Grüne und Kommunisten profilieren sich erneut als Migrantenpartei

„Wer jahrelang in Österreich wohnt, sich gut in unsere Gesellschaft integriert hat und hier auch wählen möchte, der soll sich um eine Staatsbürgerschaft bemühen. Wer das nicht schafft, ist offensichtlich integrationsunwillig und darf deshalb bei uns auch sicher kein Wahlrecht bekommen“, erklärt der freiheitliche Vizebürgermeister Markus Hein zur aktuellen Forderung der Grünen und KPÖ im Gemeinderat und führt dazu weiter aus: „Für Grüne und Kommunisten ist dieser Versuch, das österreichische Wahlrecht auszuhebeln, eine billige Wahlwerbeaktion. Sie profilieren sich damit wieder einmal mehr als Interessenvertretung für außereuropäische Migranten und nicht für uns Österreicher.“

Für die Linzer Freiheitlichen ist klar: Jemand, der alle Vorteile einer Gemeinschaft nutzen möchte, aber selbst nichts dazu beitragen will, darf nicht mitentscheiden.
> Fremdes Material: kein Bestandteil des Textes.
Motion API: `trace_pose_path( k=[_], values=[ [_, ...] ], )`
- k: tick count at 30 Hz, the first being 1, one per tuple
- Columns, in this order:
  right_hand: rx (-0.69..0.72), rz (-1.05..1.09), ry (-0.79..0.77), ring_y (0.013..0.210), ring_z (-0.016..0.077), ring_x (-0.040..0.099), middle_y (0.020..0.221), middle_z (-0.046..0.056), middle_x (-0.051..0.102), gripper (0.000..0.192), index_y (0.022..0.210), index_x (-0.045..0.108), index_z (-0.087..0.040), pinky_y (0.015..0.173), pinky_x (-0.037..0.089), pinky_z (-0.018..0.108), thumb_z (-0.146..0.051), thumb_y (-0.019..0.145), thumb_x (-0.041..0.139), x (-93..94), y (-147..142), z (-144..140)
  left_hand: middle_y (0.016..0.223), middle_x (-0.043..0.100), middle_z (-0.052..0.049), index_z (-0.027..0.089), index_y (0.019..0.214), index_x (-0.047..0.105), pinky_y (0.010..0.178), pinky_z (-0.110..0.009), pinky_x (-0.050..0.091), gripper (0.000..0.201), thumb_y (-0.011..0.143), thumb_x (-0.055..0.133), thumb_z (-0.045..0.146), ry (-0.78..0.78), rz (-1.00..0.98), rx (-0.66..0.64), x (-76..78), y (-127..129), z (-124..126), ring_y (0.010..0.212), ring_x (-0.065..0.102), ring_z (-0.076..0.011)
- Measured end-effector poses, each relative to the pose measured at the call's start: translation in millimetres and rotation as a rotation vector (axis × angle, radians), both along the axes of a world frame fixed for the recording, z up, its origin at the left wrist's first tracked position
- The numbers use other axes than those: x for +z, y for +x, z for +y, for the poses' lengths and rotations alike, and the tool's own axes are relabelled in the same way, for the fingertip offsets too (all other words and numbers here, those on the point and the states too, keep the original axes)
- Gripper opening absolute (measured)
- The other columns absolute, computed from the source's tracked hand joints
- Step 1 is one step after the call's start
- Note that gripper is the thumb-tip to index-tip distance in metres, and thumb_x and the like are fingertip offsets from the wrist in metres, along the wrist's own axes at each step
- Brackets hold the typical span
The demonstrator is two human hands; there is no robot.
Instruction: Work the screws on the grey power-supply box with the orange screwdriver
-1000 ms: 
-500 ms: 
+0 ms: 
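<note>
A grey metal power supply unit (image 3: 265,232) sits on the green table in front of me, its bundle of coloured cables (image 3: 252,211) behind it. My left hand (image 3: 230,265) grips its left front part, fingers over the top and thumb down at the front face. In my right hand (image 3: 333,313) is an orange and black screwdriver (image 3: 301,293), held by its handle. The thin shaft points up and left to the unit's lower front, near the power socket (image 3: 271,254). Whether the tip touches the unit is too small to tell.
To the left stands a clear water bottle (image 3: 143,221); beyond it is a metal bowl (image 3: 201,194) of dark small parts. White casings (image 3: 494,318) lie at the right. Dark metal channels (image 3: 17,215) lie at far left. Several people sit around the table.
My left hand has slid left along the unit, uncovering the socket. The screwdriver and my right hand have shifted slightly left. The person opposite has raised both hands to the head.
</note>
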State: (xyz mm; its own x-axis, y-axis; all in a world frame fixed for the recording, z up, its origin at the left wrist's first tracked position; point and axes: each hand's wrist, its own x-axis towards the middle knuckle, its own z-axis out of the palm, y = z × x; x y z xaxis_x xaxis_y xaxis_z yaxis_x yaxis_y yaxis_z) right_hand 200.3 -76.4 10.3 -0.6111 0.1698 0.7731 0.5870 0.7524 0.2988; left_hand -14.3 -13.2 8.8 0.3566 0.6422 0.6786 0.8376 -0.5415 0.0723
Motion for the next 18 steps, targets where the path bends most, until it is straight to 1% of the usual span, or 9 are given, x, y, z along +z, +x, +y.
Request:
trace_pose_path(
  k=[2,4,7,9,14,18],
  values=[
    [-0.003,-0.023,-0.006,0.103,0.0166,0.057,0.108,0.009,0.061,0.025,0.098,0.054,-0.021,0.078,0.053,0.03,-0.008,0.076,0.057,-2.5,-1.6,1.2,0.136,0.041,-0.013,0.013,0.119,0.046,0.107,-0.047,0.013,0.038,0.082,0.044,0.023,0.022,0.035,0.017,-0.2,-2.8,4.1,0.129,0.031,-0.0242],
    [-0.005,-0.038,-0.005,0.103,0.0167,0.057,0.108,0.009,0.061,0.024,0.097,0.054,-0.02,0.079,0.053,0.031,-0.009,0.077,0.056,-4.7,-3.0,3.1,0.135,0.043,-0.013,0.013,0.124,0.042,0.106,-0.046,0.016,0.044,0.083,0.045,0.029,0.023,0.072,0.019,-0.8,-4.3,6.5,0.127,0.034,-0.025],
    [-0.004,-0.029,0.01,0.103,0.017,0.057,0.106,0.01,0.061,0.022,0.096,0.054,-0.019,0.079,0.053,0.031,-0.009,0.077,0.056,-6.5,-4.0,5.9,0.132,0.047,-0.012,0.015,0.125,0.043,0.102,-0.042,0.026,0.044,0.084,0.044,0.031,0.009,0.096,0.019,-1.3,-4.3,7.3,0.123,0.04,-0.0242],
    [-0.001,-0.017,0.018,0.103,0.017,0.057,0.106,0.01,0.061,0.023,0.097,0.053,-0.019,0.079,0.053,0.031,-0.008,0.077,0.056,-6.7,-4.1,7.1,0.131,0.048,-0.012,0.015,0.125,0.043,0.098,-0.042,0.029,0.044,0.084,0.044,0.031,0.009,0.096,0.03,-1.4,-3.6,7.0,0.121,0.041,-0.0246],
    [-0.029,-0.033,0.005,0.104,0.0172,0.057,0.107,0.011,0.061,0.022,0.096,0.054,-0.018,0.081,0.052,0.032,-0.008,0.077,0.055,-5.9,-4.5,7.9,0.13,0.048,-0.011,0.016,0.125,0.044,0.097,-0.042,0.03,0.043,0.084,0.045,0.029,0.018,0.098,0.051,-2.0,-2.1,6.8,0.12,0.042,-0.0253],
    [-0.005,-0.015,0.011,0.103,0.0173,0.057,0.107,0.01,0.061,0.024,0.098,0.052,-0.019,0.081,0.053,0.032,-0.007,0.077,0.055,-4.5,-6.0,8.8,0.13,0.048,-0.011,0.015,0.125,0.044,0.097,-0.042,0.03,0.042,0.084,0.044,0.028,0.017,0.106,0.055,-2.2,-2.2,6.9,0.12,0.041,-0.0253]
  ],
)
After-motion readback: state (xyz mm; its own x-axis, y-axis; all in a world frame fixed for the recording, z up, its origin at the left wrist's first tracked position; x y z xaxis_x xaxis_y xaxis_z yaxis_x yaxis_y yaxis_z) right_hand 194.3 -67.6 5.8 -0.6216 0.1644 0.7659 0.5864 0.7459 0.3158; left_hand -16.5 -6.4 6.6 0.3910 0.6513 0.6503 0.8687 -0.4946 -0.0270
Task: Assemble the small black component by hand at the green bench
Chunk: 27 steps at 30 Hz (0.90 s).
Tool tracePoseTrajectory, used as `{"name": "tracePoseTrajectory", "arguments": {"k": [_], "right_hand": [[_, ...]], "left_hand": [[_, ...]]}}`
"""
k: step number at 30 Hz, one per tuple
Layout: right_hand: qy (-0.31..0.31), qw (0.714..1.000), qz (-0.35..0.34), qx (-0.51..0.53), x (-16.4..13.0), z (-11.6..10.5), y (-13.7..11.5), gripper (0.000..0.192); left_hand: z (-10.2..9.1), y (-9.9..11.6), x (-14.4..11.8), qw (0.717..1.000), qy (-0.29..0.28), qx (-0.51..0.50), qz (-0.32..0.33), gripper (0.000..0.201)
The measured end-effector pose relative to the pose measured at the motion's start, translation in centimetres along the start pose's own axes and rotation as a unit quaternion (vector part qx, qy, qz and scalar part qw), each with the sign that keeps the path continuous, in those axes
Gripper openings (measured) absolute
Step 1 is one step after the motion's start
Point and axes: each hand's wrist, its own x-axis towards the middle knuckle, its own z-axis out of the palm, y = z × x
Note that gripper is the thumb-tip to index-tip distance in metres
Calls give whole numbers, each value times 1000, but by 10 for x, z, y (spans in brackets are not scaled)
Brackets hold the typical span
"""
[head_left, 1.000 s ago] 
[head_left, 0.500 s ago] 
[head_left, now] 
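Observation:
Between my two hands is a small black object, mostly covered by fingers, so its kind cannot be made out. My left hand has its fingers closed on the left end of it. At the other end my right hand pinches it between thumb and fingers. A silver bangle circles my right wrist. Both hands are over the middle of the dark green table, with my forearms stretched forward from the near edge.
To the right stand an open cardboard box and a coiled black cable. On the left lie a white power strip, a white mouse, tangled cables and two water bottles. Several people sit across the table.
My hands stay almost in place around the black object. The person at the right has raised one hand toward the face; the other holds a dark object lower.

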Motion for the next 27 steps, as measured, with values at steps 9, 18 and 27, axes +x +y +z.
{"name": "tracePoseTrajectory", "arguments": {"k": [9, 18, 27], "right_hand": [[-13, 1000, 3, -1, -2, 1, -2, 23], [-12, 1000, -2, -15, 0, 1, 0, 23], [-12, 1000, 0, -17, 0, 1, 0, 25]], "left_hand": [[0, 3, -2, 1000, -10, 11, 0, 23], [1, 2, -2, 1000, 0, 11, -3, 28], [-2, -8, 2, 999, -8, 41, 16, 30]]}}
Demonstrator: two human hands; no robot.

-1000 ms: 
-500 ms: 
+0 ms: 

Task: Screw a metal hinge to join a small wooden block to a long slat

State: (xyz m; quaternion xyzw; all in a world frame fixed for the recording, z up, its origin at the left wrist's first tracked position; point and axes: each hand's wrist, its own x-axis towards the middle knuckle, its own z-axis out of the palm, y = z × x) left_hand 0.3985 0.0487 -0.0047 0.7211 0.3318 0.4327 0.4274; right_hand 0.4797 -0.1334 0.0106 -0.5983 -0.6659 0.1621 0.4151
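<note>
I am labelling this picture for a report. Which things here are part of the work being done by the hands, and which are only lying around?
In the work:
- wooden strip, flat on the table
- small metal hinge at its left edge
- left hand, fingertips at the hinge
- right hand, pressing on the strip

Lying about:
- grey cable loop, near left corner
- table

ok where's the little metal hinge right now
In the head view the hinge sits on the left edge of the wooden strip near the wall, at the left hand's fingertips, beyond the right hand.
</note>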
Gleiches gilt für Gäste auf Zeit, die ihr Land vorübergehend aufgrund einer Krise verlassen haben. „Bereits heute sind EU-Bürger auf kommunaler Ebene stimmberechtigt. Eine Ausweitung des Ausländer-Wahlrechts auf Drittstaatsangehörige kommt auf keinen Fall in Frage. Viele unserer außereuropäischen ‚Gäste‘ sind im Rahmen der letzten Migrationswellen zu uns gekommen. Welche Rolle einige von ihnen etwa in Afghanistan, im Irak, in Libyen oder im syrischen Bürgerkrieg gespielt haben, blieb bisher oft im Dunkeln. Geht es nach den Grünen und Dunkelroten sollen diese Herrschaften bald über die österreichische Zukunft mitentscheiden dürfen. Auch kurdische Terror-Unterstützer mit grün-kommunistischen Verbindungen sind unter ihnen und könnten dann in Österreich ihre Stimme für ihre Gesinnungsgenossen abgeben. „Für uns ist diese Forderung völlig indiskutabel und gefährdet auch unsere Traditionen und unsere Werte. Diese absurde Forderung werden wir deshalb im und außerhalb des Gemeinderats aufs Schärfste bekämpfen“, so Hein abschließend.